Qué hermoso este primer día del invierno, más negro que el azul de mis ojos! Oscuro, presintiendo la madriguera inmensa donde se agitan los cuerpos desceñidos, los que, si fueron agua o linfa o sueño corredizo, son hoy ya quieto espejo para sombra, para el aire parado que está húmedo.

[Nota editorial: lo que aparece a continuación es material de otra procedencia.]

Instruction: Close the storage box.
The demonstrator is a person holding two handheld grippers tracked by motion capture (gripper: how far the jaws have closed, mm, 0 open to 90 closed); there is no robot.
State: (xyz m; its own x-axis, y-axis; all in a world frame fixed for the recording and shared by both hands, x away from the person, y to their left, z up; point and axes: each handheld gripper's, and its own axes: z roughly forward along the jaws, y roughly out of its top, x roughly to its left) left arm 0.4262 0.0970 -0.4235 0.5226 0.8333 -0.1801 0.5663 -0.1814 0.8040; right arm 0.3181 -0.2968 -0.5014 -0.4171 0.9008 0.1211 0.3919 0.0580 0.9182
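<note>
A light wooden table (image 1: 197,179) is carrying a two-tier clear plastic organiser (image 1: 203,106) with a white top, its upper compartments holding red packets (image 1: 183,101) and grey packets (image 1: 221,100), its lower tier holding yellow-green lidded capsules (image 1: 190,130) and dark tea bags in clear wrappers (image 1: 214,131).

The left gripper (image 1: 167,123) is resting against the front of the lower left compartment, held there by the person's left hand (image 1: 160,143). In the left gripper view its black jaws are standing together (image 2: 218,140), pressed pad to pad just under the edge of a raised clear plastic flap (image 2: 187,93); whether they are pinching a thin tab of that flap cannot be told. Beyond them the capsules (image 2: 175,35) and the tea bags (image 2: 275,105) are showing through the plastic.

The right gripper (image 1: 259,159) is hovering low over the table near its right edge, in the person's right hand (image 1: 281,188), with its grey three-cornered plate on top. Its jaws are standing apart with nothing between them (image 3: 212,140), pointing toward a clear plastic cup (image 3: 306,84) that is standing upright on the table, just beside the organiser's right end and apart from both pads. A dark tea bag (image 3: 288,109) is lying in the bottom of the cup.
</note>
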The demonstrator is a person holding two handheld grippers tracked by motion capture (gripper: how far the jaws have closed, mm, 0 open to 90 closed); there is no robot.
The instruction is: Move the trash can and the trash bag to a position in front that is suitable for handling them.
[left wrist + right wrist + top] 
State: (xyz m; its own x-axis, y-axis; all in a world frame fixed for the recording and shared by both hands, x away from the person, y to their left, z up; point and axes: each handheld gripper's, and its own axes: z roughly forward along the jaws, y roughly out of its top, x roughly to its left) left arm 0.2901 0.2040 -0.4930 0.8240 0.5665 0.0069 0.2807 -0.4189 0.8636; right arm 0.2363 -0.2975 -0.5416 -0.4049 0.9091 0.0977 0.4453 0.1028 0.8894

Del cielo no desciende aquel inmenso brazo prometido, aquel celeste resultado que al cabo consentiría a la tierra un equilibrio caliente sobre su coyuntura nueva. Calor de Dios. No correrá la sangre como está haciendo falta, no arrasará la realidad sedienta, que se deja llevar sabiendo de qué labios ya exangües manó aquel aluvión sanguinolento, aquel color, no de ira, que puso espantos de oro en las mejillas blancas de los hombres; que al cabo permitió que las lenguas se desliasen de los troncos de árboles, de aquella verde herrumbre que había alimentado el musgo por los pechos. Aquellos ojos ciegos cubiertos por una fina capa de tierra casi en polvo. Pero no se conseguirá nunca, por más que así cantemos, ese frescor sobre las lenguas vírgenes, ese saber que el día no desecará la forma de nuestros cuerpos existentes.

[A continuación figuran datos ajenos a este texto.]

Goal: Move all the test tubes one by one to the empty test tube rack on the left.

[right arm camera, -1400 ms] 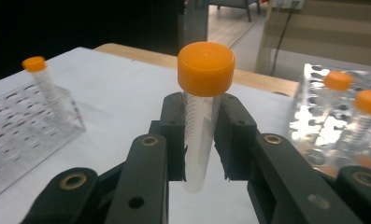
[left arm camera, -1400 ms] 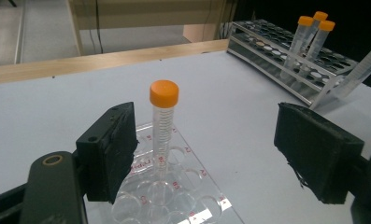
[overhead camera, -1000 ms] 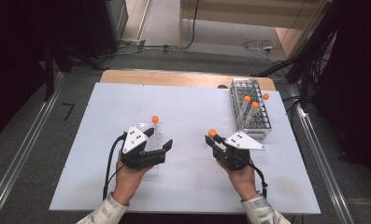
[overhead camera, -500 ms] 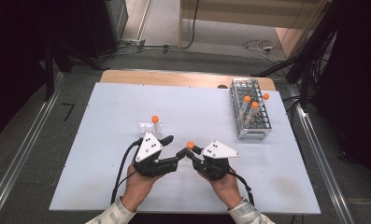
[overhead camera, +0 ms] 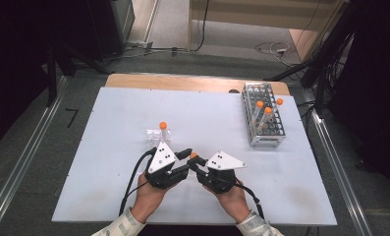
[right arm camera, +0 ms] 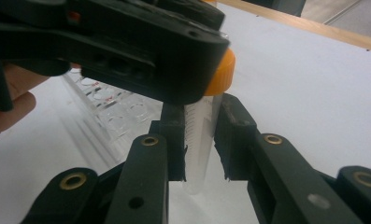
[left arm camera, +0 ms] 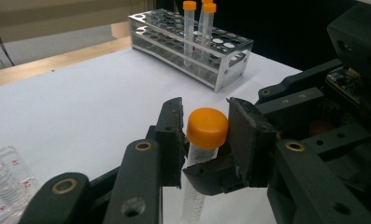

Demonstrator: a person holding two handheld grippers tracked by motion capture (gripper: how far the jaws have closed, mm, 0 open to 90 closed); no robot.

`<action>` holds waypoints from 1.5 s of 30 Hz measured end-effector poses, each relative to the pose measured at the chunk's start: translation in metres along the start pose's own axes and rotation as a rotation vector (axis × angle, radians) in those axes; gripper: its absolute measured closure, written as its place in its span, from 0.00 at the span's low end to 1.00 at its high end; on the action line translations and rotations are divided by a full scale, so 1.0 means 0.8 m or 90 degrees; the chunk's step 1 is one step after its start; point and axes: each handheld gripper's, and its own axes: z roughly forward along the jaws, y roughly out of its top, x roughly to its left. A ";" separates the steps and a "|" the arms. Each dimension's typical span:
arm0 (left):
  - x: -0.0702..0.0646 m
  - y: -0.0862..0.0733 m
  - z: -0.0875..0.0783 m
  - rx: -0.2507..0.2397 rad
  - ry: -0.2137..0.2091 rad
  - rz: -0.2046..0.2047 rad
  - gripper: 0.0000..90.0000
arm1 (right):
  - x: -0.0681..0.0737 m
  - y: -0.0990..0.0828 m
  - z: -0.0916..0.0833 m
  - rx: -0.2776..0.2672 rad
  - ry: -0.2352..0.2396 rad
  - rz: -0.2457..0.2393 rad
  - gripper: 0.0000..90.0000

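A clear graduated tube with an orange cap [overhead camera: 193, 156] is held upright just above the white table, near its front middle. My right gripper [overhead camera: 196, 166] is shut on the tube's body [right arm camera: 199, 140]. My left gripper [overhead camera: 186, 158] comes in from the left, and its jaws have just been closing on the orange cap [left arm camera: 207, 127]. Its pads [left arm camera: 171, 135] now press both sides of the cap. In the right gripper view the left gripper's black body covers most of the cap.
A metal rack [overhead camera: 264, 129] with three orange-capped tubes [overhead camera: 267, 110] stands at the back right. A clear plastic tray [overhead camera: 154, 137] with one upright capped tube [overhead camera: 162, 126] sits just behind my left gripper. The white table [overhead camera: 109, 123] ends at a wooden strip behind.
Both hands have come together at the front middle of the table. The left jaws, wide open a second ago, have closed on the cap of the tube that the right gripper holds.
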 end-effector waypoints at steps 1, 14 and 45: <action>-0.001 0.000 0.000 0.000 -0.001 0.000 0.75 | 0.001 0.000 0.000 0.000 0.001 -0.001 0.80; -0.001 -0.002 0.003 0.006 -0.004 0.003 0.74 | 0.003 0.001 -0.001 -0.002 0.008 0.005 0.80; 0.042 0.043 -0.033 -0.068 0.042 -0.050 0.77 | -0.007 0.000 0.001 0.029 0.015 0.022 0.33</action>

Echado aquí por tierra, lo mismo que ese silencio que nadie está notando, yo espío la palabra que circula, la que yo sé que un día tomará la forma de mi corazón. La que precisamente todo ignora que florecerá en mi pecho. Si beso la corteza de la tierra, si os miro, no derraméis más lágrimas fundidas porque no se me ve ese halo por los labios, ese resplandor que todos esperabais que al cabo me consumiera, dejándome convertido en un proyecto abandonado. Porque no tengo memoria. Porque no me acuerdo si el día es antes que la noche, o si la luz me sale humildemente de la axila, queriendo ser perdonada, queriendo deslizarse en el plumón de los mil pájaros a que he dado salida sin necesidad de llamarlos por su nombre, sin más que comprender que el calor de las mejillas no puede propagarse y que hay que dejar perderlo abiertamente por los horizontes. Estrella de mi mando, de mi deseo, que me perdona que yo tenga los ojos cerrados, que renuncie a saber de qué color nacerá el día de mañana. Porque el misterio no puede encerrarse en una cáscara de huevo, no puede saberse por más que io besemos diciendo las palabras expresivas, aquellas que me han nacido en la frente cuando el sueño.

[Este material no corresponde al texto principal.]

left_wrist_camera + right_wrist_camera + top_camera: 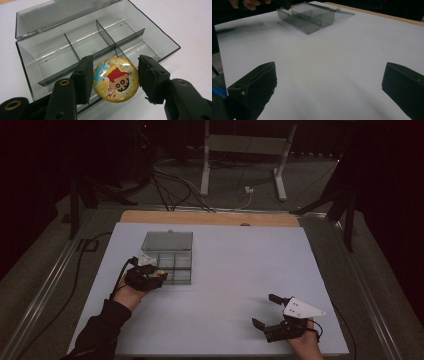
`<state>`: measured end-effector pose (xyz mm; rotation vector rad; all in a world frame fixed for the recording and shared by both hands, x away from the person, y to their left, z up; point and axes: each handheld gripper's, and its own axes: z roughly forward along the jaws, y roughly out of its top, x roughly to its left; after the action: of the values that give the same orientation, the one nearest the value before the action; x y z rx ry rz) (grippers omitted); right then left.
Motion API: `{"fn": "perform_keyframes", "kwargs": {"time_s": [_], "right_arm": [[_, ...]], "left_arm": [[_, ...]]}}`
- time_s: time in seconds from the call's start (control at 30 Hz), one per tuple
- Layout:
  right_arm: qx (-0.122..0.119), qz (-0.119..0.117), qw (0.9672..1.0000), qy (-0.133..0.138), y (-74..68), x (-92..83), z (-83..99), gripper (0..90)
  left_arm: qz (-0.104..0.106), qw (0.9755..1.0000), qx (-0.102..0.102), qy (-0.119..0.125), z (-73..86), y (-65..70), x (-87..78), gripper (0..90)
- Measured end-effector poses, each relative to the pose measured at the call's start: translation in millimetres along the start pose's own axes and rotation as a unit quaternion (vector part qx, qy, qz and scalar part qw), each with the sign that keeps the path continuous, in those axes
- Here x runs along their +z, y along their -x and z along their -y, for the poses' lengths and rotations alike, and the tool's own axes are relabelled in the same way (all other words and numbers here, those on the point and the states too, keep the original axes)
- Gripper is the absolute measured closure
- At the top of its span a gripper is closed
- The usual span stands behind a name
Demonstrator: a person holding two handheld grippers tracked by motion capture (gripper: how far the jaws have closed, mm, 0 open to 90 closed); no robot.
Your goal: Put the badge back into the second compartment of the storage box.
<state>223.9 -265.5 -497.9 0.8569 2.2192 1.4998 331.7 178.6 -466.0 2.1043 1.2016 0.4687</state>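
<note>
Left gripper view: a round, glossy badge (115,79), glittery gold with a cartoon child in a red shirt, sits between the left gripper (113,80)'s jaws. The left jaw touches its edge; whether the right jaw touches it, I cannot tell. It hangs over the near edge of the open, smoky-clear compartment box (30,53). The right gripper (266,311) hovers wide open above the white table (235,265), holding nothing.

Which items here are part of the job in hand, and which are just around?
Part of the job:
- round cartoon badge, between the jaws of the left hand-held gripper
- open clear compartment box, right behind the badge

Just around:
- right hand-held gripper, open over bare table
- cables and metal stand on the floor beyond
</note>
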Motion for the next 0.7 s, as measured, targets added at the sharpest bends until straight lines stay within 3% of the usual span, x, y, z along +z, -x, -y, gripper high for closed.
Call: {"fn": "perform_keyframes", "kwargs": {"time_s": [0.7], "right_arm": [[0.001, -0.002, 1.0, 0.0, -0.3, 0.3, 0.1, 0.0]], "left_arm": [[-0.001, 0.9999, -0.012, -0.005, -18.1, -9.0, 18.6, 48.8]]}}
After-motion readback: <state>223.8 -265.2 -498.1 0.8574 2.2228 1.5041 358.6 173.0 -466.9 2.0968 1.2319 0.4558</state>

¡Si vierais que este clamor confuso no es mío! Todo por culpa de un cabello rubio, de una piedra imantada que tengo encerrada en esta mano. Acariciar el níquel, acariciar la sombra, el brillo o la ignominia, la preciosa ceguedad de no preguntar por el camino; acariciar al cabo la respuesta, justamente cuando acaba de ser pronunciada, cuando aún lleva la forma de los dientes... Por eso, no quiero vestirme. He comprendido que no se desea mi muerte, que un proyectil disparado acaba siempre tomando la forma de un niño, de un infante que aterriza y que acaricia el verde soñoliento, con la misma inocencia con que el puñal pregunta el nombre de las vísceras que besa.